I'm trying to show an AlertDialog Box that interrupts the program flow. Most of the examples I've seen don't have code after the dialog box and I need my program to stop executing until the AlertDialog button is pressed. Seems as if the AlertDialog is created from another thread and I'm not sure how to retrieve that thread.
Program logic: If the parsing is bad the program will force close. I want to let the user know to restart the program and everything will work. (I'm dropping and recreating tables and they are repopulated when the program starts back up)
Here's some code:
if(database populated)
{
....code.....
if(parseok.contentEquals("Error"))
{
doForceClose();
}
displayDate = "Last: " + parseok; //I don't want the program to continue to here.
//Rest of code in the method. If I continue the program will Force Close
}
else
do something else
Here's the AlertDialog method:
private void doForceClose()
{
String themessage = "Because some of the parameters have changed in the yada yada";
AlertDialog.Builder ad = new AlertDialog.Builder (this);
ad.setTitle("Internal Error");
ad.setMessage(themessage);
ad.setPositiveButton("Sorry", new OnClickListener()
{
public void onClick(DialogInterface dialog, int which)
{
finish();
return;
}
});
ad.create();
ad.show();
}
except ad doesn't show and the program continues to its force close.
Obviously I'm not getting something. Any ideas?
edit: I am in a Class that extends Activity
I'm trying to show an AlertDialog Box that interrupts the program flow.
That does not exist in Android and various other UI systems.
I need my program to stop executing until the AlertDialog button is pressed.
No, you don't. Event-driven programming has been in use for a couple of decades.
Program logic: If the parsing is bad the program will force close.
That's your code -- rewrite it to behave better.
I don't want the program to continue to here.
Then use an else, or a return, or something.
except ad doesn't show and the program continues to its force close.

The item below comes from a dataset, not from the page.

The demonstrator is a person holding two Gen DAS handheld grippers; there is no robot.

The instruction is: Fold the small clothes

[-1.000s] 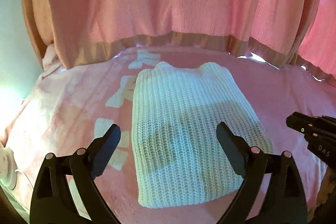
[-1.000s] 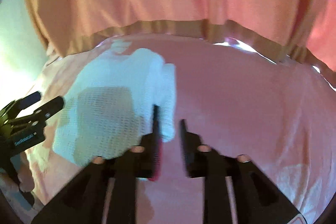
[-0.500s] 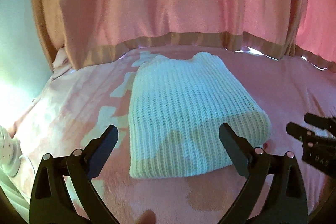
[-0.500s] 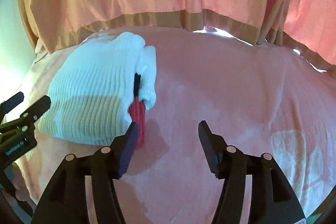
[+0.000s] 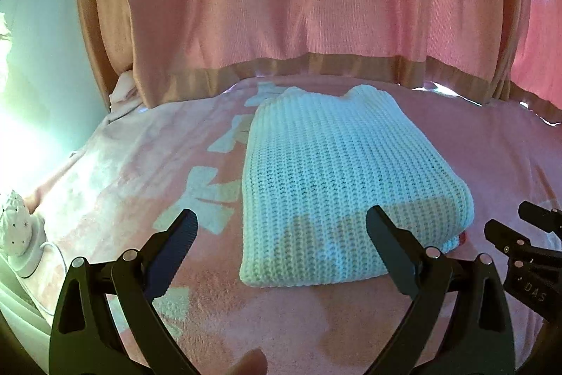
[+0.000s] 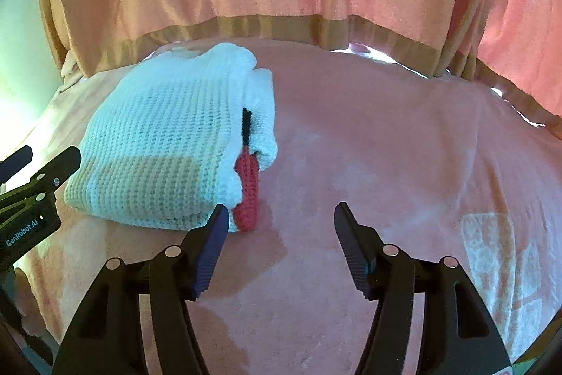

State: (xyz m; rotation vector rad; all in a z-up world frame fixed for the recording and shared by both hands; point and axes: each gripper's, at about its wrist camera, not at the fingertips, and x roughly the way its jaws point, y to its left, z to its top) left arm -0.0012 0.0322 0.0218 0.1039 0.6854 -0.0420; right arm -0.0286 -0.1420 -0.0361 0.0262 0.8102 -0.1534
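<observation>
- White knit sweater (image 5: 337, 185) folded, ctr frame, flat on pink bed cover (image 6: 404, 143); red knit edge (image 6: 247, 188) poking out.
- Left gripper (image 5: 281, 238) fingers spread, empty.
- Right gripper (image 6: 277, 227) fingers spread, empty, just beside sweater.

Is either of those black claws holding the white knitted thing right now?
No: the white knit lies folded on the pink blanket, and both the right gripper and left gripper are open and empty.

The left gripper (image 5: 281, 227) hovers low before the folded white sweater (image 5: 337, 178), fingers spread wide around its near edge. The right gripper (image 6: 277, 220) hangs just right of the sweater, fingers parted, gripping nothing.
</observation>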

Your dialog will not appear until the main application thread gets control again to process your request -- show() is asynchronous. You are crashing before then, most likely.
In short, your strategy for dealing with your parsing problem is fundamentally flawed.
The Commonsware response s correct. Let me try and say the same thing in different words.
An alert dialog does NOT interrupt the flow of control. It is just "left showing" when the program is waiting for input.
thus the sequence
showAlert("this is a message);
showGallery();
return;
this shows only momentarily.
A way out of this is to put the showGallery() function call inside the Positive response from the AlertDialog.
So to put it another way. If you want to interrupt the flow of your app with an AlertDialog (which is wisely pointed out is the wrong thing to want) then put the code you want executed after the dialog into the onClick callback of the AlertDialog.
OK, I had a similar situation. I was expecting a dialog to pop-up but it didn't. Instead, an exception occurred. The place where the exception occurred was positioned a couple of rows behind the place where I was expecting the dialog. I fixed this exception and then my dialog appeared.
It looks strange, and I think the dialog needs time to appear while the program just continues to run and then the program encounter the exception, chronological (but not programatically) before the dialog.
That's why I got dialog after I fixed the exception place.